■ Your task: The response must contain each line of the material that holds "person".

■ Record set:
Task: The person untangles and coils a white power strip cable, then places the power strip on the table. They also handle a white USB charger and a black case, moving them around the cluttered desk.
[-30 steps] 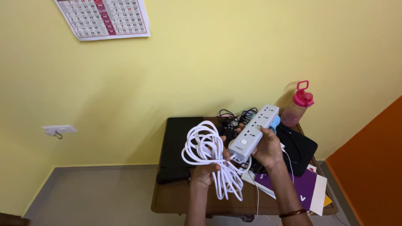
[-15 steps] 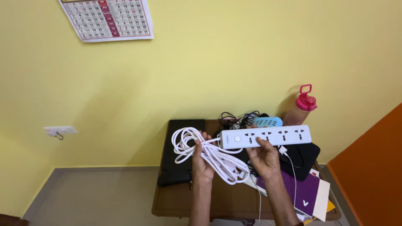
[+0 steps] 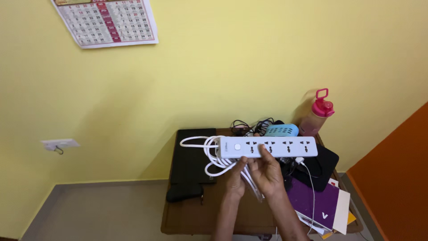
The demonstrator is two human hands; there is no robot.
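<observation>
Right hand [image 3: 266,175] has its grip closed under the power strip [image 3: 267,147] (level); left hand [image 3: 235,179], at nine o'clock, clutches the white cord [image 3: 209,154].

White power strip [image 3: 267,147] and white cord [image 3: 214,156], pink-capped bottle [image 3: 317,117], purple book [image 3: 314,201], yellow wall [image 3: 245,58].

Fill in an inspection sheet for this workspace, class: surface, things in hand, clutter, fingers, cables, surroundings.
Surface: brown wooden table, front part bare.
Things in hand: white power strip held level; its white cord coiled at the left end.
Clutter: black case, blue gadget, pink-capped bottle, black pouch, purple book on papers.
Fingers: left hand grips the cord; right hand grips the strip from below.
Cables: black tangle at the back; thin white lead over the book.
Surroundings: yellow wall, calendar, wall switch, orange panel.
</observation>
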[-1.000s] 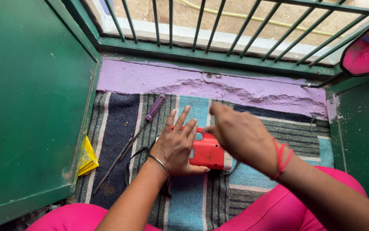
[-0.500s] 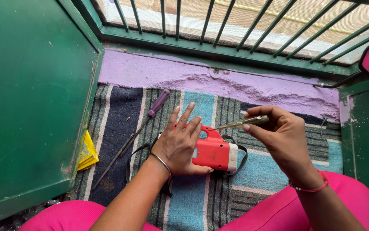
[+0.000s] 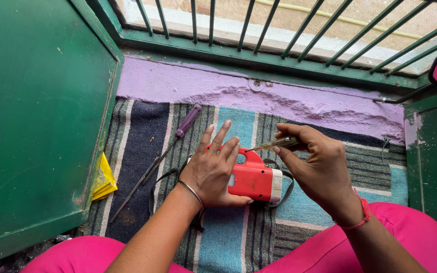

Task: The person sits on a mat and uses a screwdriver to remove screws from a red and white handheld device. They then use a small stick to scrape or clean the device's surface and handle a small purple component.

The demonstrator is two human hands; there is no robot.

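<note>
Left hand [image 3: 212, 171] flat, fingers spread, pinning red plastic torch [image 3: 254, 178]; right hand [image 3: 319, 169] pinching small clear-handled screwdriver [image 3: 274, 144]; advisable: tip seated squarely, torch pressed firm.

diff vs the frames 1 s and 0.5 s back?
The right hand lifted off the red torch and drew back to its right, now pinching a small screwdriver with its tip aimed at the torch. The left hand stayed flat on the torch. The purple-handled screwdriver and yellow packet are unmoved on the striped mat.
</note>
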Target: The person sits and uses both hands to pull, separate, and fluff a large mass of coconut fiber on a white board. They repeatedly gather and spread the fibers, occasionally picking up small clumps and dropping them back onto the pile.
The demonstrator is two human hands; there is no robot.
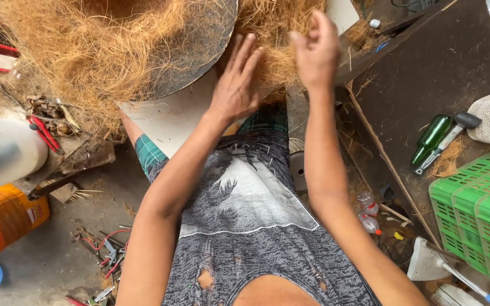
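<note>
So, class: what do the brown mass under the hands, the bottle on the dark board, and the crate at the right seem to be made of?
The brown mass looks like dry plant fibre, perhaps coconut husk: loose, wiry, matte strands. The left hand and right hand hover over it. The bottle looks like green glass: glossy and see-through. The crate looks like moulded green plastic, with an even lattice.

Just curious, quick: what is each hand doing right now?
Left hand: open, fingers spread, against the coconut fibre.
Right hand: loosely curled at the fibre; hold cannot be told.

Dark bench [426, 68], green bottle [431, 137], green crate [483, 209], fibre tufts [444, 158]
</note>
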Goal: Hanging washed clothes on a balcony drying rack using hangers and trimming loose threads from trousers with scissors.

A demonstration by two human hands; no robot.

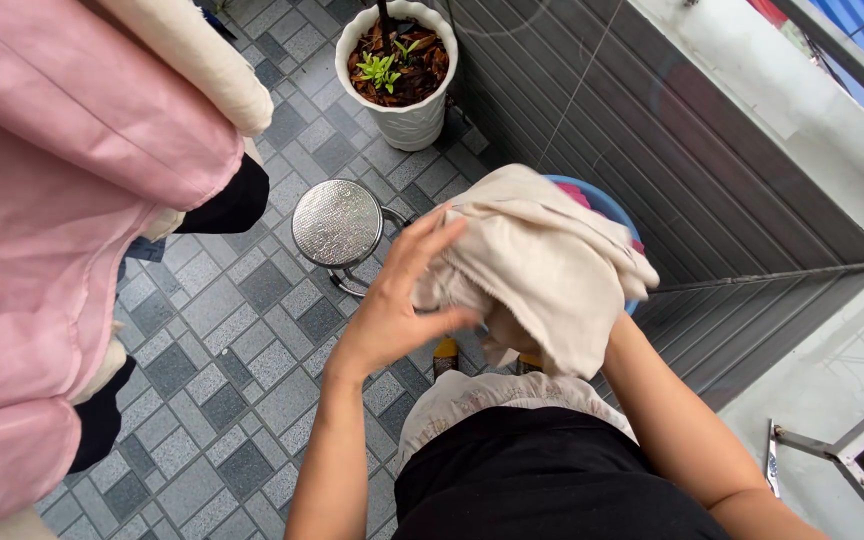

■ Final answer:
Task: The person untangles and coils a white power strip cable, then places the power strip on the table. They also handle a white USB charger and a black case, moving them around the cluttered desk.
Task: The person sits on a mat and uses a screwdriver to remove screws from a red and white handheld device. They then use a small stick to scrape or clean the device's surface and handle a small purple component.
Target: The person sits and uses both hands to pull, separate, and fluff a large mass of coconut fiber on a white board. They repeatedly gather and spread the fibers, occasionally picking up small clumps and dropping them back onto the pile.

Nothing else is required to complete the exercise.